The use of induction chemoradiotherapy for patients with initially unresectable gastric cancer is discussed below.
(See 'Initially locally unresectable nonmetastatic disease' below.)
INITIALLY LOCALLY UNRESECTABLE NONMETASTATIC DISEASE The optimal management of patients with
locally advanced unresectable but nonmetastatic gastric cancer is uncertain, and there is no standard approach.
Palliative methods for control of local symptoms are discussed elsewhere. (See "Local palliation for advanced
gastric cancer".)
Options for anticancer therapy include chemotherapy alone or chemoradiotherapy:
Unresectable locally advanced gastric cancer is often treated primarily with chemotherapy, using regimens for
metastatic disease. (See "Systemic therapy for locally advanced unresectable and metastatic esophageal
and gastric cancer".)
Initial chemotherapy treatment may render some patients resectable. However, the benefit of neoadjuvant
chemotherapy in patients who are deemed initially unresectable but without distant metastatic disease is
uncertain. No randomized trials have been completed.

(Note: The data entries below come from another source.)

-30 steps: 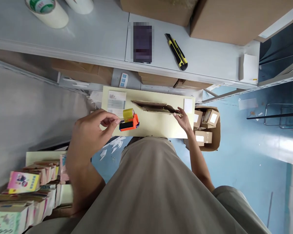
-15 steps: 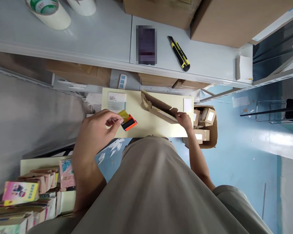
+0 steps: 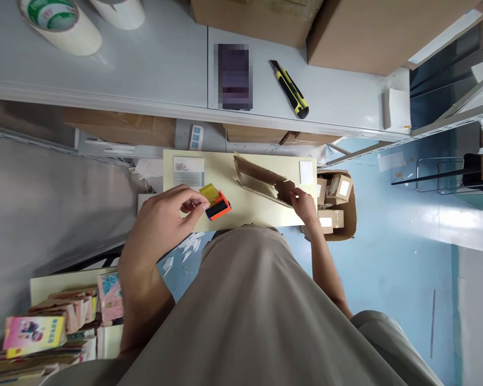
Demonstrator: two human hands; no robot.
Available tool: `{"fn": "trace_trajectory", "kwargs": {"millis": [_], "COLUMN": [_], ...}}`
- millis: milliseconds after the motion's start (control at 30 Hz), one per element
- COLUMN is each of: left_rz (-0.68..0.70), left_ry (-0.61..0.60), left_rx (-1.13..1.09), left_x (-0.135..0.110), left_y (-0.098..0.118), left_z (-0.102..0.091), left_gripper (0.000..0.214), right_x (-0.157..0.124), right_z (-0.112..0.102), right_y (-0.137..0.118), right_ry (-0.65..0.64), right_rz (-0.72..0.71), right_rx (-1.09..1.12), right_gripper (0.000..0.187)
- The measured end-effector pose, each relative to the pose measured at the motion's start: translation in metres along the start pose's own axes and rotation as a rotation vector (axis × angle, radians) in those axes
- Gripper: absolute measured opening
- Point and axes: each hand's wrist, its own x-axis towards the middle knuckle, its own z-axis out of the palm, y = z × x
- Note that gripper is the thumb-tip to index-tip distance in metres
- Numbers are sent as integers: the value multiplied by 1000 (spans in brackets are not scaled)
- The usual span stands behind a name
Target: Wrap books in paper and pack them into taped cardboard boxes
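Observation:
My left hand (image 3: 173, 217) pinches a small yellow, orange and black item (image 3: 218, 208) between thumb and fingers, above the left half of the pale yellow table (image 3: 221, 214); its exact kind is unclear. My right hand (image 3: 304, 205) has its fingers closed on the right end of a thin brown cardboard box (image 3: 261, 188). The box is unfolded into an open frame and tilted over the table. A printed card or leaflet (image 3: 189, 171) lies at the table's left, and a white label-like piece (image 3: 306, 172) at its right.
Above the table runs a grey shelf (image 3: 145, 69) with a yellow-black utility knife (image 3: 290, 90), a blurred dark item (image 3: 235, 78), tape rolls (image 3: 76, 35) and large cartons (image 3: 354, 32). A carton of small boxes (image 3: 352, 214) stands at right. Stacked booklets (image 3: 34, 332) lie lower left.
The cardboard box has opened wider between its panels in my right hand. My left hand and its small item have shifted slightly right. The whole view has shifted a little.

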Motion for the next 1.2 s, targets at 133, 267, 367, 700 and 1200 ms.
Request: {"fn": "trace_trajectory", "kwargs": {"millis": [133, 267, 367, 700, 1200], "left_rz": [37, 50, 47, 60, 135], "left_ry": [-32, -50, -65, -181, -216], "left_rx": [-6, -5, 2, 41, 93], "left_x": [4, 9, 13, 25, 37], "left_y": [11, 19, 23, 28, 67], "left_z": [2, 7, 11, 44, 62], "left_gripper": [19, 16, 16, 18, 21], "right_x": [5, 8, 9, 33, -4], "right_z": [1, 2, 5, 23, 27], "right_y": [8, 18, 25, 54, 12], "right_ry": [22, 31, 38, 145, -222], "right_rz": [36, 22, 4, -18, -447], "right_rx": [100, 142, 155, 292, 624], "right_gripper": [34, 47, 58, 87, 74]}}
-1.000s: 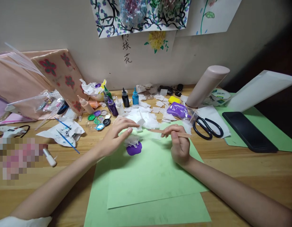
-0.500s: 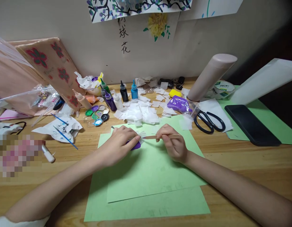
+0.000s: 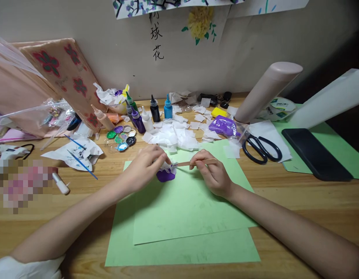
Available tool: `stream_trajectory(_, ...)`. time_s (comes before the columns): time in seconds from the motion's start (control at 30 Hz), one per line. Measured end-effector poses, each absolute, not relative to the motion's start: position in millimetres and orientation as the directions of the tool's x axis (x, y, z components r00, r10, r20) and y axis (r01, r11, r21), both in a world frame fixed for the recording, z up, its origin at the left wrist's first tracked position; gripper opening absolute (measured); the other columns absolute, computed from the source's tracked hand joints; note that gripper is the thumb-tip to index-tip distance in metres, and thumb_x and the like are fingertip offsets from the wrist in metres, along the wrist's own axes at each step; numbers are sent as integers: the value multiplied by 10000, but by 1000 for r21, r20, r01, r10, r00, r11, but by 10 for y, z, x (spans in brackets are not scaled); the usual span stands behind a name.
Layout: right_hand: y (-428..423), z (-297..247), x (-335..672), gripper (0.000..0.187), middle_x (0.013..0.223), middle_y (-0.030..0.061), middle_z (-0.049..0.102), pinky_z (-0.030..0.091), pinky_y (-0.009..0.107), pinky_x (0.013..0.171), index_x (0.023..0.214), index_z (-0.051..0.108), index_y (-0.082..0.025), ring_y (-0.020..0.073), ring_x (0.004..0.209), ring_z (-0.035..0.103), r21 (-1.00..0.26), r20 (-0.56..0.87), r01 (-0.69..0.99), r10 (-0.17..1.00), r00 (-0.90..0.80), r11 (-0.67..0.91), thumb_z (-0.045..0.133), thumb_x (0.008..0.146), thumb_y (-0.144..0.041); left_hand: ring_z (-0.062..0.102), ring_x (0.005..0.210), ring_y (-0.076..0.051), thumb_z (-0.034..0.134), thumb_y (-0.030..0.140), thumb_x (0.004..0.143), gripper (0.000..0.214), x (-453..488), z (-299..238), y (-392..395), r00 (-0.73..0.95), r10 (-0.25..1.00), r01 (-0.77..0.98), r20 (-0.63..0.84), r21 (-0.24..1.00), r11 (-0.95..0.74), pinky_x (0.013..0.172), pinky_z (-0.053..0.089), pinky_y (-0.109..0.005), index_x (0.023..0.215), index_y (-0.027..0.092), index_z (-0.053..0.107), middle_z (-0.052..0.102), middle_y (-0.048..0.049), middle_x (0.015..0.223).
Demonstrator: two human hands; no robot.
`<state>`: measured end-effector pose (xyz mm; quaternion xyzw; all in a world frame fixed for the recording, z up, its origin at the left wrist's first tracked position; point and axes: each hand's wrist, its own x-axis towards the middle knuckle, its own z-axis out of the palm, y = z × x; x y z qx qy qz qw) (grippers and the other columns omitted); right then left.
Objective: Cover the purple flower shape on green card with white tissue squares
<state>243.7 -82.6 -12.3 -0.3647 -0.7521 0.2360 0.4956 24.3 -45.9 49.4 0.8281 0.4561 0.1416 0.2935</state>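
Observation:
My left hand (image 3: 146,166) rests on the green paper (image 3: 182,209), its fingers curled round a purple clay lump (image 3: 165,175) that has white paper bits stuck on top. My right hand (image 3: 213,174) pinches a thin wooden stick (image 3: 194,163) and the stick's tip touches the white bits on the lump. Just beyond both hands lies a pile of white paper squares (image 3: 175,135).
Small paint bottles (image 3: 152,110) and colour pots (image 3: 121,139) stand behind the pile. A bag of purple clay (image 3: 224,126), black scissors (image 3: 261,147), a pink flask (image 3: 266,91) and a black phone (image 3: 316,153) are at the right. Brushes on stained paper (image 3: 75,153) lie left.
My left hand came back from the white squares and closed on the purple lump. The right hand brought the stick's tip onto it. The view tilted down a little.

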Motion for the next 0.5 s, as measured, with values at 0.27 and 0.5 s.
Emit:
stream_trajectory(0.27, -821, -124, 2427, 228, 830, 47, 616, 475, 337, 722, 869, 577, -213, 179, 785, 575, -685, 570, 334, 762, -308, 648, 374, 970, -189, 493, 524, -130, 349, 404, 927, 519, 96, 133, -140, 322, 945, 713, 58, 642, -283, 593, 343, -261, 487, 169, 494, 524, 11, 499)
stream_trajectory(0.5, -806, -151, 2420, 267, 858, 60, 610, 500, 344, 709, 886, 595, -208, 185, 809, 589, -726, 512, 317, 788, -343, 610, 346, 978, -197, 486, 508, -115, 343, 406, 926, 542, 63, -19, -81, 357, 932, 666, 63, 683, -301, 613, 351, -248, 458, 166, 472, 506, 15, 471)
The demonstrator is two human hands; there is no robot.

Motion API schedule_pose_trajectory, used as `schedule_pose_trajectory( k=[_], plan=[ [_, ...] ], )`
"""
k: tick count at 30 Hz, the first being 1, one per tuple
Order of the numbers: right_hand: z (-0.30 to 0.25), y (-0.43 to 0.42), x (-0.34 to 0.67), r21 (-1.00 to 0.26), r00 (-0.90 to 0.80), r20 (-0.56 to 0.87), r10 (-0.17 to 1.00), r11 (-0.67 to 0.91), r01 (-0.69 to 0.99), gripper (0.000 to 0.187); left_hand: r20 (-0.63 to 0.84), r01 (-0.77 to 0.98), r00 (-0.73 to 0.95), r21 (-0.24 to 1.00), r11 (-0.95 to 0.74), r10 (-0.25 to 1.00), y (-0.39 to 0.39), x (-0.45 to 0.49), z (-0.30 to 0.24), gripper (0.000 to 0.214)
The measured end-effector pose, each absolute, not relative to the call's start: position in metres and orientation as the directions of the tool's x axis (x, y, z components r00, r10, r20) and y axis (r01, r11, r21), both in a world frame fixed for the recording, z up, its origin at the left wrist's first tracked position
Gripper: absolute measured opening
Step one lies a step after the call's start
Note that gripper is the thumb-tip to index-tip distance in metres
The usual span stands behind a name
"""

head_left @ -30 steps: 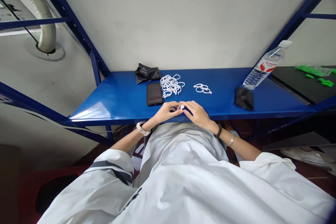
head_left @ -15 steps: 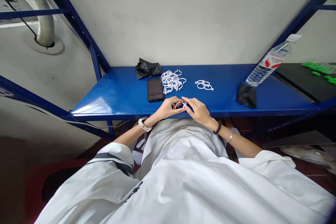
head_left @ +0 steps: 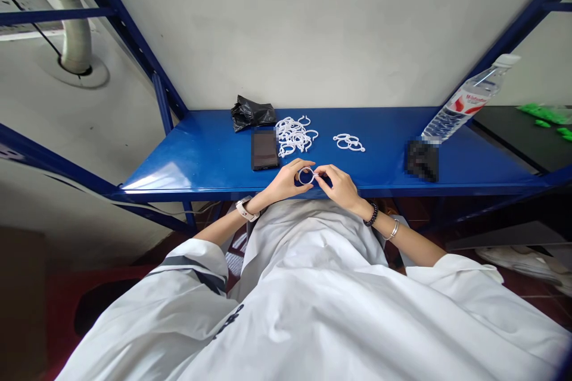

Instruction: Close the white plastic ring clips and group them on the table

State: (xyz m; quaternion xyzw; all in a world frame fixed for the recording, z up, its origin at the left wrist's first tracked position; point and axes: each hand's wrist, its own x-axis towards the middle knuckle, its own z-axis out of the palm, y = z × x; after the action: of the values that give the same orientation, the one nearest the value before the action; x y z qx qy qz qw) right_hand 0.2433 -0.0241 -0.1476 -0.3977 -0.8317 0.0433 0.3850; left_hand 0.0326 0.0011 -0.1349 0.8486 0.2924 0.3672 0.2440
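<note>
A small white plastic ring (head_left: 306,176) is held between both hands at the front edge of the blue shelf (head_left: 201,158). My left hand (head_left: 286,181) pinches its left side. My right hand (head_left: 340,184) pinches its right side with thumb and forefinger. Just behind the hands lies a heap of several white rings (head_left: 294,134). A smaller group of rings (head_left: 348,143) lies to its right. A dark phone (head_left: 264,149) lies flat left of the heap.
A crumpled black bag (head_left: 252,115) sits at the back of the shelf. A water bottle (head_left: 465,102) leans at the right, next to a blurred dark object (head_left: 422,161). Blue uprights (head_left: 129,36) frame the shelf. Green pieces (head_left: 546,114) lie on a black surface far right.
The hands have drawn slightly apart and the ring now shows as an open circle between the fingertips. The view has shifted a little.
</note>
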Motion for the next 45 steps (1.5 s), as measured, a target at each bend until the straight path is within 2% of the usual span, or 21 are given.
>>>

Several uncontrolled studies have explored the use of preoperative chemotherapy for patients with locally
advanced gastric cancer without distant metastases [48-51]. All have shown that some patients initially
thought to be unresectable respond to chemotherapy sufficiently that they are able to undergo potentially
curative surgery. However, pathological complete response rates are low, between 5 and 15 percent, and
treatment-related toxicity may be prominent [51].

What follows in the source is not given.